▸ **Problem**
Looking at the records below, count how many lines contain the string "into". Give that number alone.

▸ **Source records**
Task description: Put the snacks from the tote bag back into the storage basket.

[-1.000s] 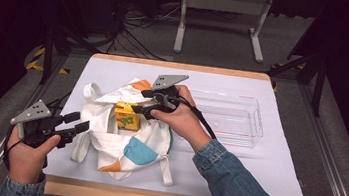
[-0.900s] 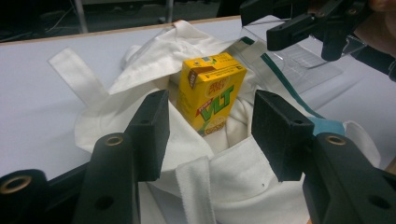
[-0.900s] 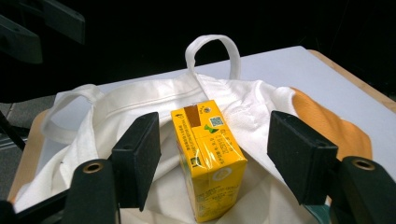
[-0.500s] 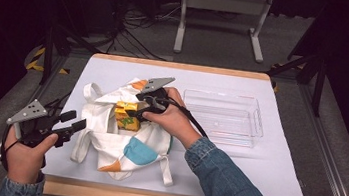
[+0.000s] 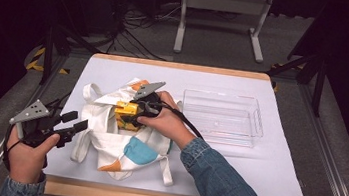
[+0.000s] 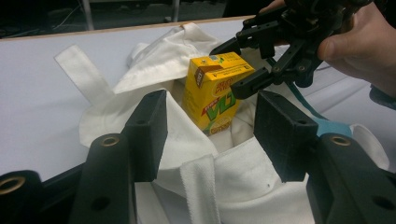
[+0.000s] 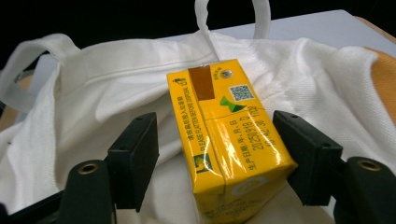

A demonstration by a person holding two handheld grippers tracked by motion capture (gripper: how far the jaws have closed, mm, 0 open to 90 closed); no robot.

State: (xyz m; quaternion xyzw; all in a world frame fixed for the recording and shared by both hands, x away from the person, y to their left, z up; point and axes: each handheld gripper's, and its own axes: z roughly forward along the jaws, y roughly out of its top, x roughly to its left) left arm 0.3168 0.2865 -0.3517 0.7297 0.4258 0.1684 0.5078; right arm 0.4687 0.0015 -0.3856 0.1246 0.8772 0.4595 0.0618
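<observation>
The tabletop [image 5: 273, 180] has a white cover on it. A clear plastic box [image 5: 221, 118] sits on the right side of it, well apart from the bag. A white cloth bag [image 5: 111, 143] with blue and orange patches lies in the middle, with its handles spread out. A yellow drink carton [image 5: 124, 113] sticks up out of the bag's open mouth. The right claw [image 5: 130, 114] is around the carton, one jaw on each side, but the jaws are apart and there are gaps between them and the carton. The left claw [image 5: 78, 122] hangs just beside the bag's left edge, with its jaws apart and nothing between them
</observation>
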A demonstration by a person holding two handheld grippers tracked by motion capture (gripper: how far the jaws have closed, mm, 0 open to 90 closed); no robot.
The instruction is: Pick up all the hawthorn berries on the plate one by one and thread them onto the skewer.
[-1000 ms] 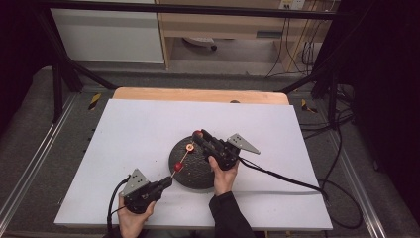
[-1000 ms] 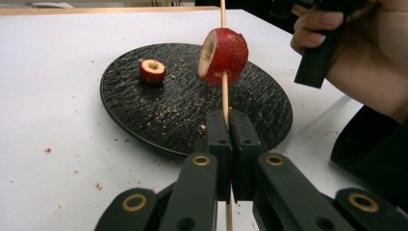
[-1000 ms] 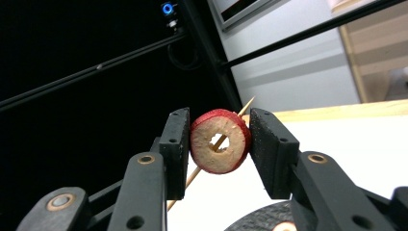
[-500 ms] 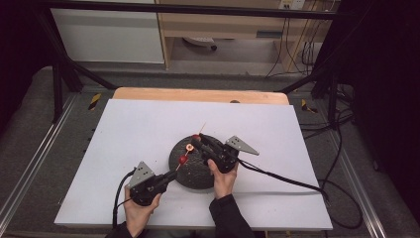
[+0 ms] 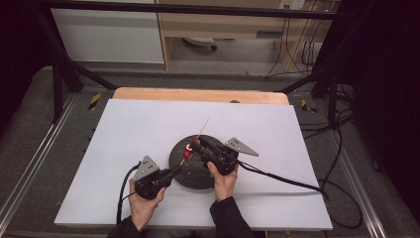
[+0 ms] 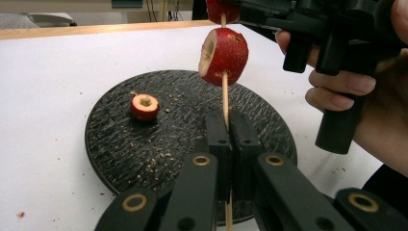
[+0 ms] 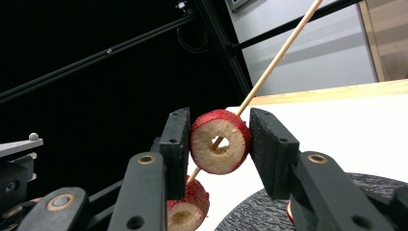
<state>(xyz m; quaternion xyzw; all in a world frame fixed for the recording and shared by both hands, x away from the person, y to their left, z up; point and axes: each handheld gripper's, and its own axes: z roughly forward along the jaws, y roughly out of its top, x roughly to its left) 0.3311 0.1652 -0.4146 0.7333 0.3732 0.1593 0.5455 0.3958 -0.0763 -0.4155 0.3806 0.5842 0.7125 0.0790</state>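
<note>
Table: a white sheet (image 5: 148, 129) covers the top; a strip of bare wood edge (image 5: 198, 94) shows along its far side, in the upper middle of the high view.
Floor: grey carpet (image 5: 34, 144) lies left and right of the table, with metal rails (image 5: 29, 168) running along both sides.
Frame: black struts (image 5: 64, 64) slant down at upper left and upper right.
Furniture: a white cabinet (image 5: 109, 34) stands at upper left, a wooden shelf unit (image 5: 223, 25) beside it.
Cables: black cords (image 5: 297, 49) hang at upper right.
Light: the table is bright; the right edge is dark.
</note>
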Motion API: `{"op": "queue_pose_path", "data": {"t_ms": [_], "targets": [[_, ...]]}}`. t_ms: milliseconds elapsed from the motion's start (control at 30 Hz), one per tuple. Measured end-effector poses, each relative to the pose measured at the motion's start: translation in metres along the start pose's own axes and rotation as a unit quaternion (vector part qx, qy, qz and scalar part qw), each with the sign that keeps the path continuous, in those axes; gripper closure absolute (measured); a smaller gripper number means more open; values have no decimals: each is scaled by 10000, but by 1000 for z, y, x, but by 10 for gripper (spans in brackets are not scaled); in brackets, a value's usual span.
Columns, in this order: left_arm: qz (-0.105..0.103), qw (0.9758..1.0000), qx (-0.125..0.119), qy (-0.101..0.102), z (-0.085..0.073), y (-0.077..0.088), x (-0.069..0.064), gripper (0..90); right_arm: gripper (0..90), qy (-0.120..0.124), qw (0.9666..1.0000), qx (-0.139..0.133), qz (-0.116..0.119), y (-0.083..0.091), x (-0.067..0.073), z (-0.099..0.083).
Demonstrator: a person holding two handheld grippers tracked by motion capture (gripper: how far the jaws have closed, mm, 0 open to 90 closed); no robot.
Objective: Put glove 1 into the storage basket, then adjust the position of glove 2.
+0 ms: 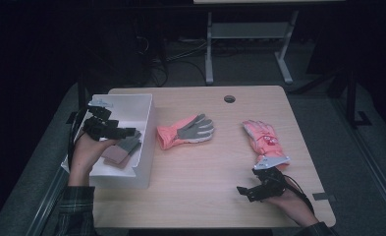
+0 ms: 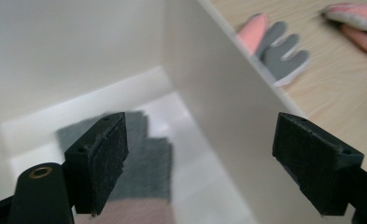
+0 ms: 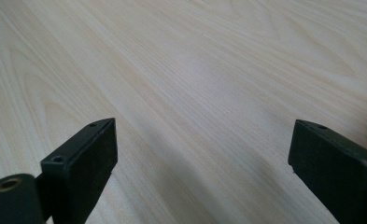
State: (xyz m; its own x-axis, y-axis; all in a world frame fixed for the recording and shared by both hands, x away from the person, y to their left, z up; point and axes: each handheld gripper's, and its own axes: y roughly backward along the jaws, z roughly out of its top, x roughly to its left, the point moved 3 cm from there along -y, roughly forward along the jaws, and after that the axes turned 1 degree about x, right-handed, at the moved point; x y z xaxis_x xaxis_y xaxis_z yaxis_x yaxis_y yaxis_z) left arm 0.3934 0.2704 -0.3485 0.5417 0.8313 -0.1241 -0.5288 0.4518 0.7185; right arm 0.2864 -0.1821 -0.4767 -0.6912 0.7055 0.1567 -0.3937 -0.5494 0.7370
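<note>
Broadly, the wooden table (image 1: 205,162) takes up the middle of the high view, with dark floor around it that is hard to make out. At the table's left edge stands a white bin (image 1: 144,142), open at the top, its near wall partly covered by the person's left forearm. Inside it lies a pink and grey glove (image 1: 124,150); in the high view the left gripper (image 1: 126,132) and hand hide much of it, and in the left gripper view just its grey fingers (image 2: 146,154) and a strip of pink at the bottom edge show, the rest cut off.

On the bare tabletop just right of the bin lies a second glove (image 1: 185,132), grey palm up, blurred and half hidden behind the bin wall in the left gripper view (image 2: 284,51). Well apart from it, toward the right, a third glove (image 1: 263,138) lies pink side up, its cuff end close to the right gripper (image 1: 244,191).

The left gripper hangs over the bin above the glove, its jaws spread wide with nothing between them. The right gripper sits low by the table's near right corner, jaws likewise apart over plain wood (image 3: 195,93), clamping nothing.
</note>
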Motion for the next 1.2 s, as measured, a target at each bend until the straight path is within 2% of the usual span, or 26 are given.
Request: {"op": "queue_pose_path", "data": {"t_ms": [167, 300, 467, 500, 567, 633, 667, 800, 900, 967, 1033, 1100, 1200], "targets": [[-140, 9996, 9, -251, 12, -7, -22, 198, 77, 73, 10000, 24, -19, -1, 0, 0], [-294, 9987, 4, -409, 21, -14, -41, 219, 77, 27, 10000, 13, -7, 0, 0, 0], [-465, 9975, -29, -533, 33, -24, -63, 250, 77, 35, 10000, 1, -18, 1, -1, 0], [-534, 9970, -9, -562, 35, -27, -68, 302, 77, 45, 10000, -5, -18, 1, -1, 0], [-584, 9964, 11, -610, 40, -34, -78, 327, 77, 30, 10000, -2, -8, 1, -1, 0], [-632, 9955, 59, -698, 44, -40, -88, 435, 77, 39, 10000, 6, -10, 0, -1, 0], [-663, 9949, 95, -750, 47, -43, -94, 449, 77, 43, 10000, 9, -10, 0, -1, 0], [-833, 9925, 186, -873, 54, -55, -113, 638, 77, 52, 10000, -2, -8, 1, -2, 0], [-882, 9912, 274, -946, 57, -67, -125, 810, 77, 40, 10000, -15, 8, 2, -2, 0], [-887, 9908, 325, -974, 58, -77, -131, 879, 77, 42, 10000, -18, 4, 2, -2, 0], [-848, 9901, 409, -1044, 58, -87, -135, 896, 77, 52, 10000, -26, 6, 2, -1, 0], [-723, 9907, 435, -1068, 59, -96, -138, 896, 77, 57, 10000, -22, 17, 2, -1, 0], [-650, 9915, 410, -1054, 59, -108, -140, 897, 77, 87, 10000, -20, 43, 2, -1, 0]]}}
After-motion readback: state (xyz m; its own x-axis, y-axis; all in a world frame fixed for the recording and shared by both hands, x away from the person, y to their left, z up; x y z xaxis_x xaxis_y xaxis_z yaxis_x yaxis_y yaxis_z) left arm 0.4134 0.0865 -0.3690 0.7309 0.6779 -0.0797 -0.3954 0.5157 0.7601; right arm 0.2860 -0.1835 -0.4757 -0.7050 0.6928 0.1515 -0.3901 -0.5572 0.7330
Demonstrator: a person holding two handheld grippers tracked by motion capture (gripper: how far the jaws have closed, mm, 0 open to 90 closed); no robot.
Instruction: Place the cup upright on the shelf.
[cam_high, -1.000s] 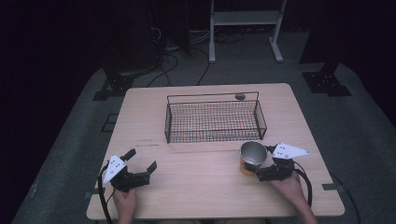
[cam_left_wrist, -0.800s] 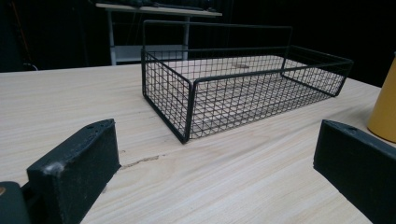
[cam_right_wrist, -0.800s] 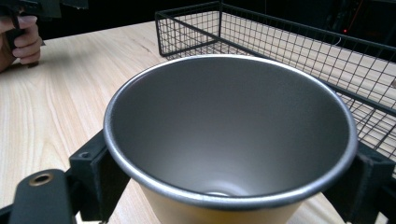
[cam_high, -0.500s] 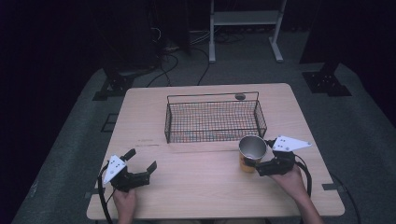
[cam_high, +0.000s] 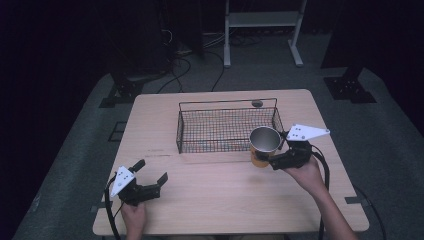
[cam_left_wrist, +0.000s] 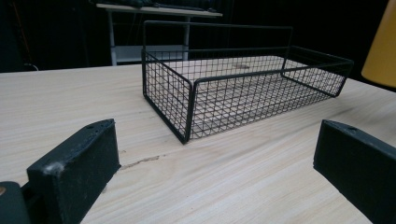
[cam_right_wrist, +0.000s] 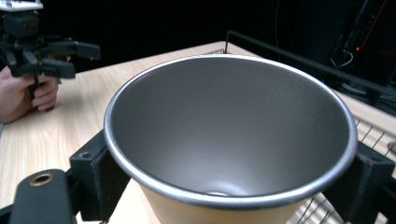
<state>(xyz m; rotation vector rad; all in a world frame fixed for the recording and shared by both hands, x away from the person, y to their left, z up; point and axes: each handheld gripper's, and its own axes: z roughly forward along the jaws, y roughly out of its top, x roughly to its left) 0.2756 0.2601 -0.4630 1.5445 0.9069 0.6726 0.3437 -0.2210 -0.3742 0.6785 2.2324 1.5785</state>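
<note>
Your right gripper (cam_high: 272, 161) clamps its jaws on the yellow metal cup (cam_high: 264, 145), raised at the near right corner of the wire basket (cam_high: 200, 127). The cup looks rigid, light and smooth; grip below the rim. Cup and basket are empty. Your left gripper (cam_high: 149, 181) rests wide open, holding nothing.

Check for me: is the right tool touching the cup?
Touching. In the right gripper view, the right tool has its black jaws pressed against both sides of the cup, just under the rim.
</note>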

▸ **Final answer**
2